Rachel L. Swarns, a New York Times correspondent since 1995 and author of American Tapestry: The Story of the Black, White, and Multiracial Ancestors of Michelle Obama, will join the faculty of New York University’s Arthur L. Carter Journalism Institute as an associate professor.
“We’re tremendously excited to be bringing into the department a brilliant journalist whose range extends from reporting on politics and international affairs to investigating the complexities of hidden history,” says Professor Perri Klass, director of the Carter Journalism Institute.

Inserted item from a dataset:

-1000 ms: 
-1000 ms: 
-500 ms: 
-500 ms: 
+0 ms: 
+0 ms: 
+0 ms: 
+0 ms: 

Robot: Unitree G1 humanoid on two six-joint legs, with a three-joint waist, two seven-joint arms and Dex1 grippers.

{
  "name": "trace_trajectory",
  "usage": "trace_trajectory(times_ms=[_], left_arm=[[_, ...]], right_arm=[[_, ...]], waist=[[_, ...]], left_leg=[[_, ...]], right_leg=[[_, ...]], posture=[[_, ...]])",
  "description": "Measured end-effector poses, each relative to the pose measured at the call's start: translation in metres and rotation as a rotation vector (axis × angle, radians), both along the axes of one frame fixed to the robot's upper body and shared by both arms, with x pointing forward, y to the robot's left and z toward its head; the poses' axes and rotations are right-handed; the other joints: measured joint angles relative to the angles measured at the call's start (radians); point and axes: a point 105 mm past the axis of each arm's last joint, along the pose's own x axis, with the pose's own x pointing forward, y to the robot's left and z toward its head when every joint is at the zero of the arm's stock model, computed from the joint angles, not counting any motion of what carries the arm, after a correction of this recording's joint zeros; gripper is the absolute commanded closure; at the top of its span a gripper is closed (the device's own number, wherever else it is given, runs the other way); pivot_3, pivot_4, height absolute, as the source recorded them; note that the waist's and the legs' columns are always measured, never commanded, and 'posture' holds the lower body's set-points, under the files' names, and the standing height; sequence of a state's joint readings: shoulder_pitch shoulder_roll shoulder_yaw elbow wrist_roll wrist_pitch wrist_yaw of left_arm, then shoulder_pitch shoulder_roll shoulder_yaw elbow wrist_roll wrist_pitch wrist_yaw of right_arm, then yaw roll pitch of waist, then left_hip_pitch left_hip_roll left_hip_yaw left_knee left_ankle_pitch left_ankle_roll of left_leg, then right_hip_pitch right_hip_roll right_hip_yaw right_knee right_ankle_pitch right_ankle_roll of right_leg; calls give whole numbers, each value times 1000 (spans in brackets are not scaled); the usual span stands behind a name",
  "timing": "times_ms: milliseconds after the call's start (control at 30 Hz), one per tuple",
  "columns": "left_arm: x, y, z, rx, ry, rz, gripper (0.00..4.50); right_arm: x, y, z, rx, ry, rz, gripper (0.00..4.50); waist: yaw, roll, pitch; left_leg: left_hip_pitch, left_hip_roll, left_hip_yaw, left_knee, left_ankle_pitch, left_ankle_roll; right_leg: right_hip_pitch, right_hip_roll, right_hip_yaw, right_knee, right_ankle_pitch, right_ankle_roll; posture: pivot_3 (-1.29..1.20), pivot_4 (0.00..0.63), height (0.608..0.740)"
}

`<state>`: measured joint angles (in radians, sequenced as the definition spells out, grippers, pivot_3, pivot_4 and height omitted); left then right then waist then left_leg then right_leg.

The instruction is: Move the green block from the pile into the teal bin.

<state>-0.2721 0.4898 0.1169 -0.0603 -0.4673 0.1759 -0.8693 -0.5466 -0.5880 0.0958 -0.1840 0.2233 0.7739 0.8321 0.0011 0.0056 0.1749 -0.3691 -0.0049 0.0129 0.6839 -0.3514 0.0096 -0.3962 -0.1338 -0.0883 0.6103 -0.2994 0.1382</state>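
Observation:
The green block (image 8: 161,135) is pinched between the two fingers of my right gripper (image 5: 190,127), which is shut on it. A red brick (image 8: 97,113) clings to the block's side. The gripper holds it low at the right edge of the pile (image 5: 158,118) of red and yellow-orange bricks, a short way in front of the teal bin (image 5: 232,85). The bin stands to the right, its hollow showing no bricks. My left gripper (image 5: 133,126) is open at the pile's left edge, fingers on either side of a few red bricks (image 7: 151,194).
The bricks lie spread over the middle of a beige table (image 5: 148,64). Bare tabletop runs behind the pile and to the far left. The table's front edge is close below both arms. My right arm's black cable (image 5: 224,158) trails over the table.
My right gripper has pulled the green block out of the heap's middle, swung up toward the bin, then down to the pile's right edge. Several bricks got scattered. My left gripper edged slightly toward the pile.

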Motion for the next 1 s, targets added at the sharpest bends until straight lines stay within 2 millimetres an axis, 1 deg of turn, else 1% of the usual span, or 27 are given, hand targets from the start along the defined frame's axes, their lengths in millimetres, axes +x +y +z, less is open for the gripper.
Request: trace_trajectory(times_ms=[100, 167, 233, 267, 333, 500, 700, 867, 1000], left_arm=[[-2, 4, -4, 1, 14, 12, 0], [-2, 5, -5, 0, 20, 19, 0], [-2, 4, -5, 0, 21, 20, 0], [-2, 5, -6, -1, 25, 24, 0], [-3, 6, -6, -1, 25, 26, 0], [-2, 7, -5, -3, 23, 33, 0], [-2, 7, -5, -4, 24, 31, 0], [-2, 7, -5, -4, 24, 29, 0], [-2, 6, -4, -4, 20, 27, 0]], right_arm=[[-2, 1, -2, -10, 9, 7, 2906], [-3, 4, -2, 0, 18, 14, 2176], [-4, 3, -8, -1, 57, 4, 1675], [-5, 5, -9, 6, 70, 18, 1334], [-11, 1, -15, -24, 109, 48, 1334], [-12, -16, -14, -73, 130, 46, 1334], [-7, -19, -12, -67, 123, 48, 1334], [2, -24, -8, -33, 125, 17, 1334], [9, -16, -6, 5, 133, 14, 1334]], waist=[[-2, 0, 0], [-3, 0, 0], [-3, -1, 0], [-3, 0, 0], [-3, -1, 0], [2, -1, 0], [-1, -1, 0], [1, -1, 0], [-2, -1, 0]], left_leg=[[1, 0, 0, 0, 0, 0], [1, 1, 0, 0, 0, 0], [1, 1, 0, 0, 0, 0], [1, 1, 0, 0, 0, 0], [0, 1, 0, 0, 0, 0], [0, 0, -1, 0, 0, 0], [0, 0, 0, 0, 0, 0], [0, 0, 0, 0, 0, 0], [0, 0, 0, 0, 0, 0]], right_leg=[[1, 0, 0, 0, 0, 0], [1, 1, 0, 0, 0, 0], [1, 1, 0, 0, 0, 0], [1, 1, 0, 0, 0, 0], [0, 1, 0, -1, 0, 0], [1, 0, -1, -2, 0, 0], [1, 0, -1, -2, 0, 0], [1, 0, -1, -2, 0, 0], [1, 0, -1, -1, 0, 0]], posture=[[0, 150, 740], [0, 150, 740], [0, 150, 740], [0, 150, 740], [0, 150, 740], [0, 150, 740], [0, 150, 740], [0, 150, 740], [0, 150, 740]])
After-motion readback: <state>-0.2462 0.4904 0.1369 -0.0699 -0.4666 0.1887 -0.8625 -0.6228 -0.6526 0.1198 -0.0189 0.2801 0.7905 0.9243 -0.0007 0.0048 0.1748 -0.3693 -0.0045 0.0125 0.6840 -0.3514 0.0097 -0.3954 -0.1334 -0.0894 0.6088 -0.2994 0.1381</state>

Swarns, who currently writes about race and race relations for the Times, researched and wrote a series of stories last year about Georgetown University’s roots in slavery. The articles touched off a national conversation about American universities and their ties to this painful period of history.
She has been a Metro columnist, a Washington correspondent, and a foreign correspondent for the paper, reporting from Russia, Cuba, Guatemala, and Southern Africa, where she served as the Johannesburg bureau chief. Prior to joining the Times, she worked for the Miami Herald and the St. Petersburg Times.
She is a co-author of Unseen: Unpublished Black History from the New York Times Photo Archives, which will be published by Black Dog & Leventhal/Hachette Books in October. Her forthcoming book about Georgetown’s ties to slavery will be published by Spiegel & Grau, an imprint of Random House.
Swarns also serves as an academic advisor to the African American Civil War Museum in Washington, D.C., which is launching an exhibit based on American Tapestry, her book about Michelle Obama’s ancestors.
American Tapestry, published by Amistad, an imprint of HarperCollins, in 2012, traces the former first lady’s forbears back to the 1800s and identifies, for the first time, the white ancestors in Mrs. Obama’s family tree through archival research and DNA testing.
Swarns will begin her faculty position at the Carter Journalism Institute in September 2018.